→ **EXERCISE OBJECTIVE**
Reproduce exactly only the lines from the line that holds "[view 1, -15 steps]" to the line that holds "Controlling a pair", inclusive, in the listing below, and please leave out every picture.

→ **SOURCE MATERIAL**

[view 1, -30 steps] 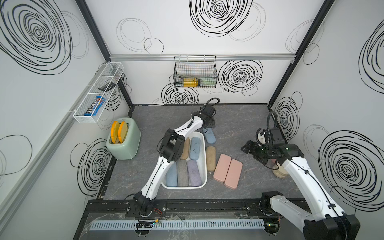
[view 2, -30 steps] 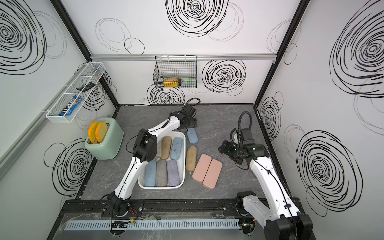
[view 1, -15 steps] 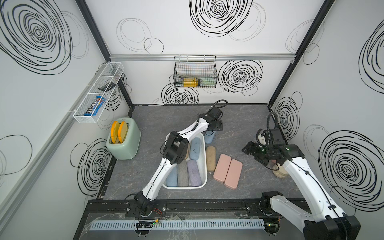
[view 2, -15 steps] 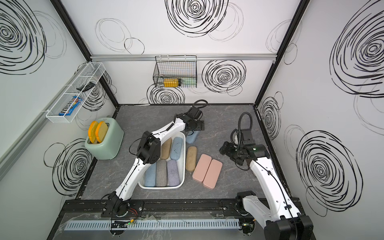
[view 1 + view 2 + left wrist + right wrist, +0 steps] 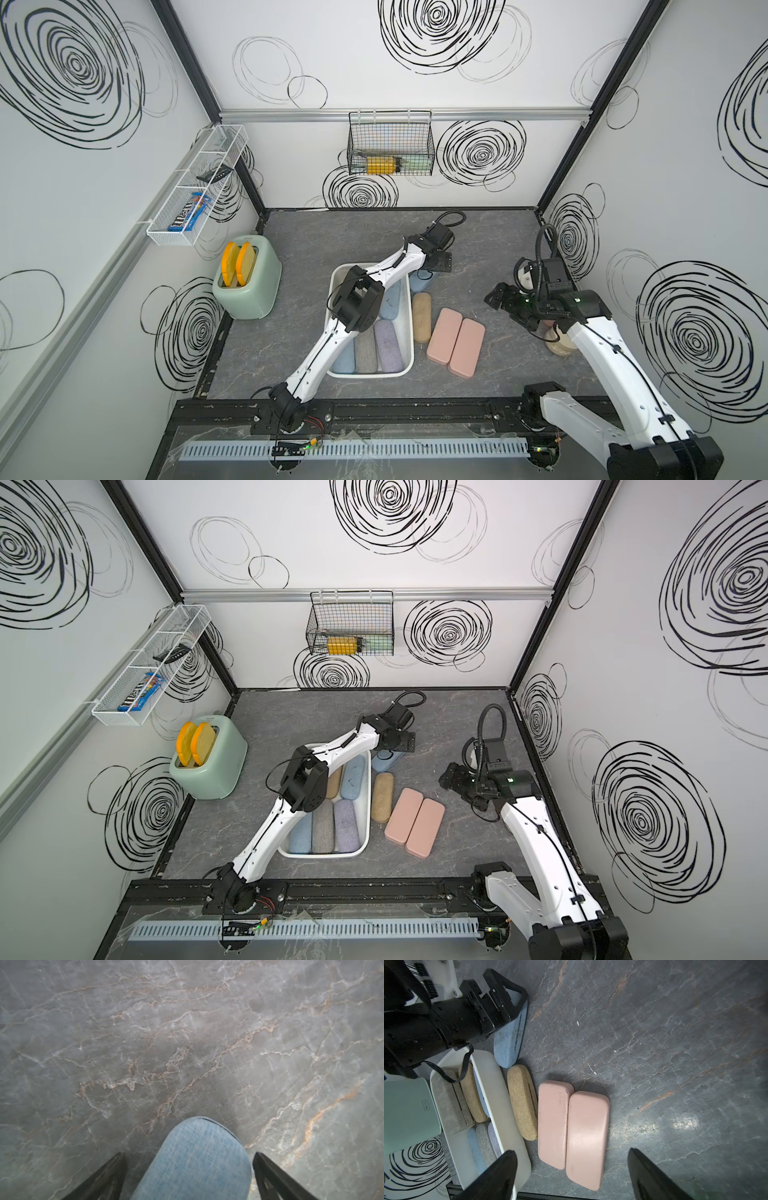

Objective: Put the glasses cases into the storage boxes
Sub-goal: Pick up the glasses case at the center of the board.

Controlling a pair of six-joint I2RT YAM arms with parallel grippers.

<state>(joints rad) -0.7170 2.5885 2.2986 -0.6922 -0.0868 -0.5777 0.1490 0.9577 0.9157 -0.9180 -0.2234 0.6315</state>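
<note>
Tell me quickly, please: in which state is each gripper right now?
Left gripper: open, astride the blue case, not closed on it.
Right gripper: open, holding nothing.

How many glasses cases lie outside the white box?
4: a blue case under the left gripper, a tan case beside the box, two pink cases next to that. The right arm may hide others.

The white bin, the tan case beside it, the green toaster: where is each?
white bin (image 5: 408, 332), in a top view, its side rim.
tan case (image 5: 422, 317), in a top view, its middle.
green toaster (image 5: 257, 297), in a top view, its body.
</note>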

→ **ANSWER BOX**
[view 1, -15 steps] 
[view 2, -15 steps] 
[view 1 + view 2 + left wrist + right wrist, +0 steps] 

Objective: Put the glasses cases into the storage boxes
Sub-goal: Pick up the glasses case at the center of the board.

Controlling a pair of six-joint I2RT YAM arms with parallel grippers.

Nothing further is needed for this exercise.